Auktionshaus

Auktion: Alte Meister

12. April 2016, 15:00 Uhr

0105

Franz Anton Maulbertsch

(Langenargen 1724 - 1796 Wien)

„Der hl. Ägidius in der Einöde“
1768
Öl auf Leinwand
36,5 × 21 cm

Provenienz

Privatbesitz, Deutschland

Wir danken Prof. Monika Dachs-Nickel für die Hilfe bei der Katalogisierung des Gemäldes und für die Erstellung des Katalogtextes.

Schätzpreis: € 30.000 - 60.000
Ergebnis: € 44.800 (inkl. Gebühren)
Auktion ist beendet.

Nachdem die Pfarrkirche von Hagenberg (Bezirk Mistelbach, Niederösterreich) 1760 abgebrannt war, erhielt sie im nachfolgenden Jahrzehnt eine barocke Ausstattung. Dazu gehörte auch das Hochaltarbild, das dem Patrozinium entsprechend den heiligen Ägidius mit dem Westgotenkönig Wamba zeigt (vgl. Rupert Feuchtmüller, Das Hochaltarbild des Franz Anton Maulbertsch in Hagenberg, in: Alte und moderne Kunst 87, 1966, S. 24-26; Klara Garas, Franz Anton Maulbertsch. Neue Funde, in: Mitteilungen der Österreichischen Galerie 15, 1971, S. 20; Klara Garas, Franz Anton Maulbertsch, Leben und Werk, Salzburg 1974, S. 241; Monika Dachs, Franz Anton Maulbertsch und sein Kreis. Studien zur Wiener Malerei in der zweiten Hälfte des 18. Jahrhunderts (Habilschrift, Manuskript, 3 Bde.), Nr. 89, S. 253).

Der Legende nach lebte der hl. Ägidius von Saint-Gilles im 7. Jahrhundert als Einsiedler in einer Höhle und wurde durch eine von Gott gesandte Hirschkuh genährt. Der auf der Jagd befindliche König wollte diese Hirschkuh erlegen, traf mit seinem Pfeil aber Ägidius, der sich schützend vor das Tier gestellt hatte. Nachdem König Wamba seinen fatalen Irrtum erkannt hatte, bat er den Heiligen kniend um Vergebung, der ihm diese gewährte. Zur Sühne gründete er ein Kloster, in dem der Heilige bis zu seinem Tod als Abt fungierte.
Zu dem Hagenberger Hochaltarbild hat sich der Kontrakt mit dem ausführenden Maler Franz Anton Maulbertsch vom 13. März 1768 erhalten. Darin verpflichtet sich dieser, „den heiligen Abbt Aegidium in der Einoede vorstellend, auf art, wie es die vorläufig verfertigte Squiza zeiget“ auszuführen und Mitte August desselben Jahres zu liefern. Dafür werden Maulbertsch 140 Gulden in Aussicht gestellt, die er nach Lieferung des Bildes quittierte (vgl. Josef Ettl, Ein unbekanntes Gemälde von Franz Maulbertsch, in: Kulturberichte aus Niederösterreich 1946, Folge 4, S. 32).

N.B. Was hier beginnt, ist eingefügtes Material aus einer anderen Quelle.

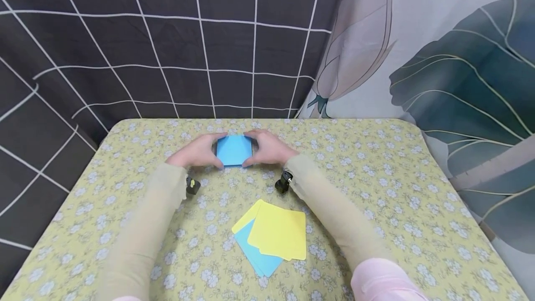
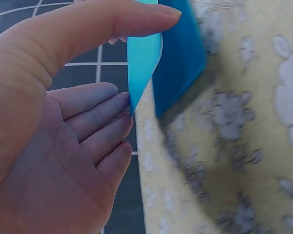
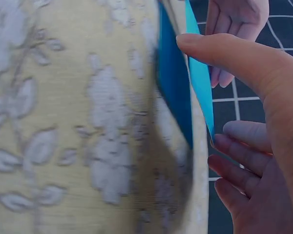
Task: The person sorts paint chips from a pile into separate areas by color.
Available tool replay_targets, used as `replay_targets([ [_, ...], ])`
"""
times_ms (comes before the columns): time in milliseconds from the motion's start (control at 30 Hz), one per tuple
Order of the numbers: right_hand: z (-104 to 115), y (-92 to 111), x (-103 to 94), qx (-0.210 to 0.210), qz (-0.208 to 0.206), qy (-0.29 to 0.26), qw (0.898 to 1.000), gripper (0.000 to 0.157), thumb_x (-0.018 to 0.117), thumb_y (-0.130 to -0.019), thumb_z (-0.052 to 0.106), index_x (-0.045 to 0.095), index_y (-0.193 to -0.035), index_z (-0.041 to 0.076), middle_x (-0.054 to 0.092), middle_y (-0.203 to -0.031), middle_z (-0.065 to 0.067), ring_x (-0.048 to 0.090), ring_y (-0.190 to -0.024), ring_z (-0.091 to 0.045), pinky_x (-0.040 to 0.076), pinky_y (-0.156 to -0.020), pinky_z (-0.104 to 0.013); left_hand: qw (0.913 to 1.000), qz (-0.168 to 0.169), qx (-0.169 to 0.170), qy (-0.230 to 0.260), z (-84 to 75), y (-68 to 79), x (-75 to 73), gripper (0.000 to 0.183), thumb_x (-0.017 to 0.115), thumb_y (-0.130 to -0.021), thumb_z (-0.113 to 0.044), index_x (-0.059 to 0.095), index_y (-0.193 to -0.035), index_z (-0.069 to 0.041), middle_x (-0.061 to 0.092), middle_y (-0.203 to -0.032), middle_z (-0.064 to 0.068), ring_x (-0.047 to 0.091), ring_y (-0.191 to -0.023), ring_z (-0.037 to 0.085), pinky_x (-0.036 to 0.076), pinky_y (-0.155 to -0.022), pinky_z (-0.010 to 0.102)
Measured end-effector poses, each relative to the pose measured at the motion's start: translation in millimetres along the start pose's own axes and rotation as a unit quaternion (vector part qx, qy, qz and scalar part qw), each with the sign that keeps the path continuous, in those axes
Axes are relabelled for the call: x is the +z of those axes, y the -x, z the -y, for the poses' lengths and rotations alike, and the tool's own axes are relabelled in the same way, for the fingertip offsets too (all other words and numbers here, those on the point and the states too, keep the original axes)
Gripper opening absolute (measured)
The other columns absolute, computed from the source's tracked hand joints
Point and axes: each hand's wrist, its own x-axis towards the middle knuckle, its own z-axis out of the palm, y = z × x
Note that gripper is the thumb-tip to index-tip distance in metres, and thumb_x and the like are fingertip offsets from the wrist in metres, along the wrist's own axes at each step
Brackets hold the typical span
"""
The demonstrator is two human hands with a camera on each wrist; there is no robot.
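Both hands hold a blue square sheet (image 1: 234, 150) by its side edges near the far side of the table. My left hand (image 1: 203, 151) grips its left edge, with thumb at the near corner and fingertips at the far one. My right hand (image 1: 269, 148) grips the right edge in the same way. In the left wrist view the light blue sheet (image 2: 141, 61) spans between thumb and fingertips. Close by it is a darker blue surface (image 2: 178, 58) near the cloth, also seen in the right wrist view; whether it lies flat on the cloth I cannot tell.
Several yellow sheets (image 1: 280, 229) lie fanned over blue sheets (image 1: 261, 254) on the near middle of the table. A floral yellow cloth (image 1: 347, 171) covers the table. Behind it hangs a dark gridded curtain (image 1: 167, 45), with a leaf-patterned curtain (image 1: 472, 82) at the right.
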Motion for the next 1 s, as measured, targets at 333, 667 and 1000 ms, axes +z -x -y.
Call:
replay_targets([
  [333, -3.9, 1.8, 8.5, 0.014, 0.005, 0.007, 1.000, 0.098, 0.090, -0.073, 0.046, 0.047, -0.152, 0.005, 0.048, -0.152, -0.012, 0.044, -0.139, -0.027, 0.036, -0.114, -0.035, 1.0000, -0.001, -0.008, 0.002, 4.7, -1.1, 9.2, 0.104, 0.088, -0.066, -0.010, 0.036, -0.155, 0.005, 0.046, -0.149, 0.027, 0.050, -0.129, 0.040, 0.040, -0.111, 0.050],
  [667, -5.9, 0.4, 9.8, 0.014, 0.008, 0.014, 1.000, 0.098, 0.089, -0.074, 0.047, 0.046, -0.153, 0.007, 0.049, -0.152, -0.011, 0.044, -0.139, -0.025, 0.037, -0.114, -0.034, 0.9997, 0.008, -0.023, -0.001, 5.5, -1.8, 9.8, 0.103, 0.087, -0.070, -0.013, 0.033, -0.156, 0.003, 0.042, -0.152, 0.027, 0.048, -0.132, 0.040, 0.040, -0.111, 0.050],
  [1000, -4.2, 1.9, 10.7, 0.012, 0.002, 0.018, 1.000, 0.099, 0.088, -0.074, 0.049, 0.045, -0.154, 0.008, 0.044, -0.155, -0.011, 0.042, -0.140, -0.027, 0.036, -0.115, -0.037, 0.9996, 0.006, -0.026, 0.012, 6.7, -1.8, 10.7, 0.106, 0.087, -0.067, -0.011, 0.033, -0.157, 0.002, 0.041, -0.154, 0.025, 0.047, -0.133, 0.040, 0.038, -0.113, 0.051],
])
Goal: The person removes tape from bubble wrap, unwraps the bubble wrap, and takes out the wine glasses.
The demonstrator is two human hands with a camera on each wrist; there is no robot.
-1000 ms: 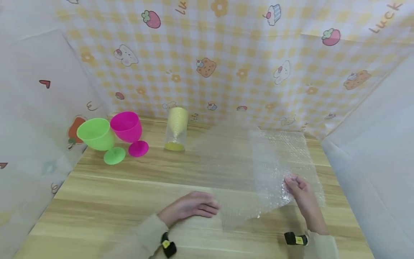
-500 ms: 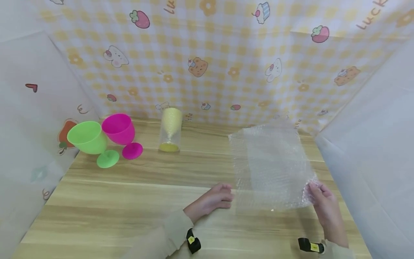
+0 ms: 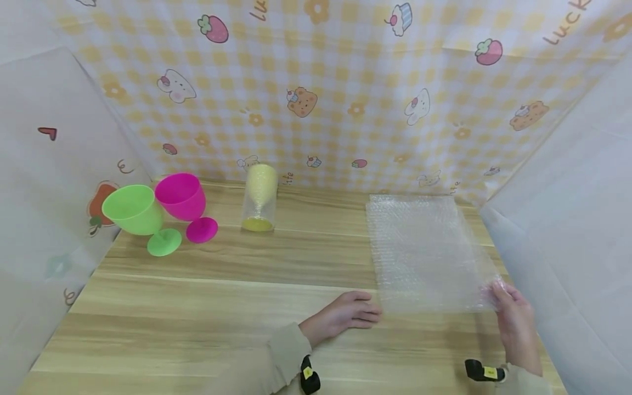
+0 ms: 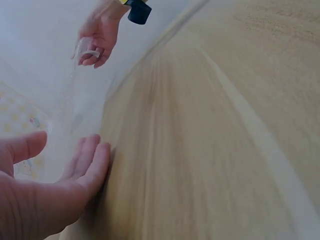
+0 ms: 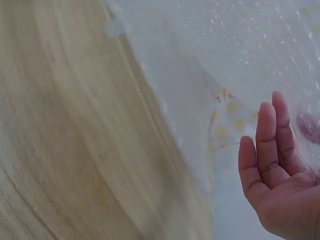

Die vorliegende Skizze ist Teil dieses Werkprozesses und wurde von Maulbertsch selbst ausgeführt. Da sich die Darstellung zum Altarblatt seitenverkehrt verhält, ist nicht auszuschließen, dass im Laufe des Entstehungsprozesses noch weiteres Entwurfsmaterial entstand, das heute verloren ist. Der besondere Reiz dieser Skizze liegt in der momenthaften Handlung, der spontan-lebendigen Malweise und der ausgeklügelten Lichtführung. Die beiden Protagonisten treffen an der Kante einer Mauerzunge aufeinander, die das Bildfeld nahezu in zwei Hälften teilt: links den Landschaftsraum der Jagdgesellschaft, rechts die Höhle des Eremiten, dessen segnende Hand sich genau im Zentrum des Bildes befindet.
Es bleibt unklar, was den Auftraggeber oder den Maler zur Umkehrung der Komposition bewogen hat. Zweifellos liegt im Altarbild (das größtenteils durch die Werkstatt ausgeführt wurde) die Betonung stärker auf der weltlichen Figur des Königs.
In den späten 60er Jahren des 18. Jahrhunderts arbeitete Maulbertsch an großen Freskenausstattungen (Karmeliterkirche Székesvehérvár, Ungarische Hofkanzlei Wien) und zahlreichen Altarbildern, zumeist in Tschechien (Hrádek, Tišnov und Želiv). Da aufgrund der guten Auftragslage der Anteil der Werkstatt in dieser Zeit stark zunimmt, lässt sich die Hand des Meisters hauptsächlich in kleinformatigen Entwürfen – wie in der vorliegenden Skizze – nachweisen.